Du grand marché Sabotsy d’Antsirabé il ne reste que cendre! Les flammes de l’incendie qui ont transformé les lieux en champ de ruines le lundi 21 juillet, ont tout dévoré, laissant les occupants dans la désolation. En attendant que la colère gronde et qu’ils demandent des comptes à qui de droit, c’est-à-dire les autorités, les commerçants n’ont que leurs yeux pour pleurer, certains, ou presqu’eux tous, ayant tout perdu. Ceux qui, malgré la douleur indicible y avaient toute leur vie, mais possèdent encore de maigres ressources et surtout un mental d’acier, se sont aussitôt remis à ériger des hangars de fortune, afin de recommencer leur vie… à zéro. Les autres attendront que les dirigeants viennent, après l’annonce d’«enquête minutieuses et de mesures appropriée», couler des larmes de crocodile à leur chevet et daignent reconstruire l’infrastructure, parce leur bétail électoral y gagne sa pitance quotidienne.
Hier, c’était le Burkina Faso avec l’incendie du grand marché Rood-Woko de Ouagadougou, le 27 mai 2003, dans une installation anarchique monstre qui s’y est développée, sous l’œil indifférent des autorités qui avaient peur de perdre des électeurs au moment des votes. D’autres grands marchés ont également été ainsi dévastés, sur le continent, et toujours par la crainte des politiques de prendre des «mesures impopulaires», en y instaurant l’ordre et la discipline, et surtout de veiller à leur strict respect. Rood-Woko était construit pour accueillir 2 666 occupants. Au moment de la tragédie nationale qui a mis à genou toute l’économie du pays, le marché abritait 5 300 locataires, qui se côtoyaient dans une promiscuité alarmante, construisant même des boutiques sur des bouches d’incendie. Tout espace était occupé! Même ce qui devait servir de passage pour les acheteurs et, surtout, faciliter l’évacuation des lieux, en cas d’incendie et autres types de danger.

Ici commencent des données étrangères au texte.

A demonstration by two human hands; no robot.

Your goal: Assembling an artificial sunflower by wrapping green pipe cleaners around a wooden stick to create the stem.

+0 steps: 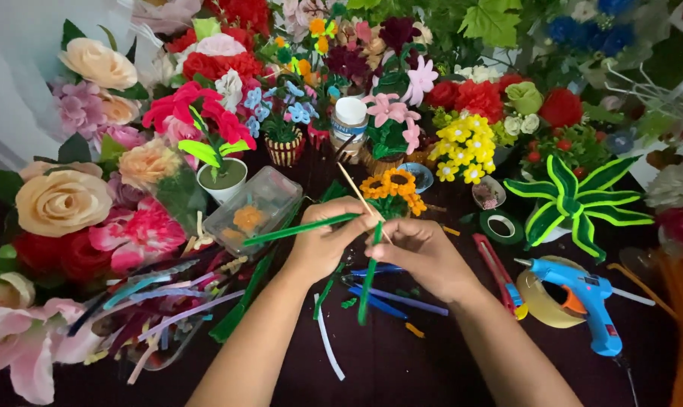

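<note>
My left hand (322,240) pinches a green pipe cleaner (300,230) that sticks out to the left. A thin wooden stick (360,197) rises between my two hands and slants up to the left. My right hand (423,252) grips the stick's lower end together with a second green pipe cleaner (368,283) that hangs down toward me. Both hands meet above a dark table (401,369). Blue pipe cleaners (390,300) lie just under my hands.
Artificial flowers crowd the back and left. A clear plastic box (252,209) holds orange pieces. A blue glue gun (586,298), a roll of tape (541,301), red-handled pliers (498,273) and green floral tape (501,226) lie to the right. Loose pipe cleaners (160,301) pile up at left.
</note>
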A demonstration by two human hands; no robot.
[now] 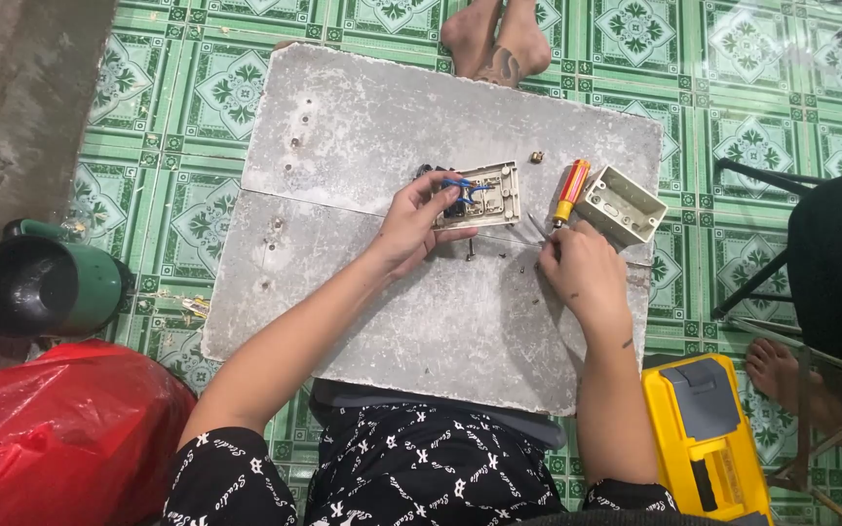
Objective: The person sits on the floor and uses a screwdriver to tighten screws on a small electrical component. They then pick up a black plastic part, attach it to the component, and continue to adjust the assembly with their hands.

Aujourd’hui, c’est Madagascar! A quels pays le tour demain? Sans être liseur dans une boule de cristal, on peut se permettre de prédire que ces événements malheureux n’épargneront aucun pays africain, où les politiques observent un silence complice et coupable, sur les pires dérives des populations, parce qu’ils y puisent des voix à satiété, lors des élections. L’acte est encore plus criminel, quand les responsables de gestion des marchés et autres agents municipaux perçoivent des loyers et des taxes parfois sans reçu, donc sans justification, dans ces cimetières à ciel ouvert que constituent les marchés africains où le désordre est roi. Il en est de même des inondations, causées pour la plupart, par les mêmes installations anarchiques dans des zones reconnues hautement à risque par tous.
En tout cas, si la responsabilité des populations est engagée dans les survenues récurrentes de ces catastrophes, celle des autorités l’est encore davantage, car ces dernières représentent la loi qu’elles évitent de faire appliquer, pour des intérêts égoïstes, mercantiles et politiques.
Il urge de changer le fusil d’épaule et de faire respecter les règles du jeu pour anticiper ces drames de tous genres, dans l’intérêt des populations. Comme le disait, péremptoirement, le président des commerçants de Rood-Woko après l’incendie du marché, il faudra mettre en place les mesures adéquates, car, «on ne peut pas soigner la plaie de quelqu’un et avoir peur de lui faire mal». Vérité tant au Burkina, à Madagascar qu’ailleurs en Afrique.